Growth Through Acquisition Expected To Continue
Exelon's $7.9bn acquisition of Constellation Energy (CEG) has allowed it to organize and streamline its energy sales. This acquisition has enabled it to increase its profit margins while diversifying earnings. It also brought a whole host of new customers, and more experience to the managing board (four Constellation executives joined the Exelon board). Exelon also acquired Deere & Company's (DE) wind farms back in 2010, providing more than 700 megawatts of wind generation capacity.
It seems that the board is pursuing another major acquisition, however, it is unclear what sort of company Exelon would want to acquire. Nonetheless, we can expect that Exelon will look for a company not subject to heavy regulation which would suggest that they will target a power generation company. FirstEnergy Corp (FE) would be just one of a number of potential target. FirstEnergy has a P/E of 51x which might dissuade a takeover, however, its strong projected earnings growth, leading to a forward P/E of 11x means it is still a scintillating idea and a profitable one at that.
Exelon's Nuclear Energy Is Hard To Match
Perhaps the most compelling aspect of Exelon, is its nuclear energy capacity. The nuclear power plants are what set Exelon apart from its competition and provide a strong economic moat. Nuclear power plants are extraordinarily hard to build as they take a long time and have very large costs associated with construction. They are also often banned by local government, or face strict regulation. Consequently, Exelon virtually has a monopoly in low-cost energy in the areas it has nuclear plants. These nuclear plants operate at extremely low variable costs, despite the high initial fixed costs, and generate few harmful emissions. As prices seem set to rise, profits from their nuclear fleet will place Exelon in a tier above its competitors.

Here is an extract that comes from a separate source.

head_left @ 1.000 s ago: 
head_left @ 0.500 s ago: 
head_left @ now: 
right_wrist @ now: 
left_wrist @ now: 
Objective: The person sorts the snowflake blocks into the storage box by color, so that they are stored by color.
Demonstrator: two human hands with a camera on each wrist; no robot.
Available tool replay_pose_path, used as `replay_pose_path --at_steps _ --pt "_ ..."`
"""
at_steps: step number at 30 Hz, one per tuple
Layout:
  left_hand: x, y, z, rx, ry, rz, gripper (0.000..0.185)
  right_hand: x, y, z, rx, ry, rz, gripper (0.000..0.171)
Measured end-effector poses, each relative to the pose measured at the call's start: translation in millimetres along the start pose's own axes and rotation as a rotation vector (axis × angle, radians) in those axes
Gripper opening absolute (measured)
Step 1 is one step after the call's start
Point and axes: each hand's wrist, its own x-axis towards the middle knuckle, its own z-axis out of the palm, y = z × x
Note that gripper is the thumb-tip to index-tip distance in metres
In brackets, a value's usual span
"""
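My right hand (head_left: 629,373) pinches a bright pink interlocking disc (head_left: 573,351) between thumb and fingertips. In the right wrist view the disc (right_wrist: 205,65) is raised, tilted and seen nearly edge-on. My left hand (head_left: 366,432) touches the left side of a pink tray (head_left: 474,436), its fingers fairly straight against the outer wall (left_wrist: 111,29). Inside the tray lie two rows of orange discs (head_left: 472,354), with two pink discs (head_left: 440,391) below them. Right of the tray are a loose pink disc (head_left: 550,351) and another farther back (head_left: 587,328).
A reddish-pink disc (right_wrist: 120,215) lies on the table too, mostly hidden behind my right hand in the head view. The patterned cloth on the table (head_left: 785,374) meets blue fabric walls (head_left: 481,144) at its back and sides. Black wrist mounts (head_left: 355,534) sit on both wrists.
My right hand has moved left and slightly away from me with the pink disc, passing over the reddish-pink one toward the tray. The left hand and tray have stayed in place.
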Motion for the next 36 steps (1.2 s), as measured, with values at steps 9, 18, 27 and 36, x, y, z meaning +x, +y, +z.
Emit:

Growth In Share Price, Driven By Growth In Earnings
Analysts expect that Exelon will create $2.45 per share in value for shareholders in 2013. Consequently, with a $28 per share valuation, earnings would have to sink 5% on average over the next five years while the firm's constant long term growth would be just 1%. We also have to apply a hefty discount rate of 13%, and even in this case we get an intrinsic value of $27.99, which is extremely close to the current share price of ~$28. I am quite comfortable labeling this as my worst case scenario, as I don't believe the stock will perform worse that this.
In an ideal world, I would expect earnings to grow at a geometric average of 1% for the next five years and then continue at a long term rate of 3%. A discount rate of 10%, provides a less conservative estimate for the weighted average cost of capital. This valuation gives a share price of $52.2, 86.5% upside from the current share price. We can label this situation our best case scenario. Consequently, the intrinsic value of Exelon's shares lie between $27.99 and $52.2 with a high degree of certainty.
For my portfolio, I calculated the intrinsic value using stagnant earnings growth over the next five years, a long term growth rate of 2%, and a weighted average cost of capital of 12%. Therefore, my intrinsic value for Exelon is $39.2 a share, 40% upside from the current share price. I do not believe the stock will further decline and I believe there is limited risk, combined will a large reward. I will sell the first 20% of my position after the stock has increased by 8%, and then I will sell in 10% increments, as the stock increases each further 4%. I believe I will realize the totality of this gain over the next eighteen months, and I expect to close out my position no later than April of 2015. If the stock declines by more than 15%, I will increase my position by 50%, as I am confident in my analysis. Thanks for reading!
Side note: The company also offers a 4.55% dividend for those of you who are dividend investors. Therefore, it is also a solid investment to derive income from.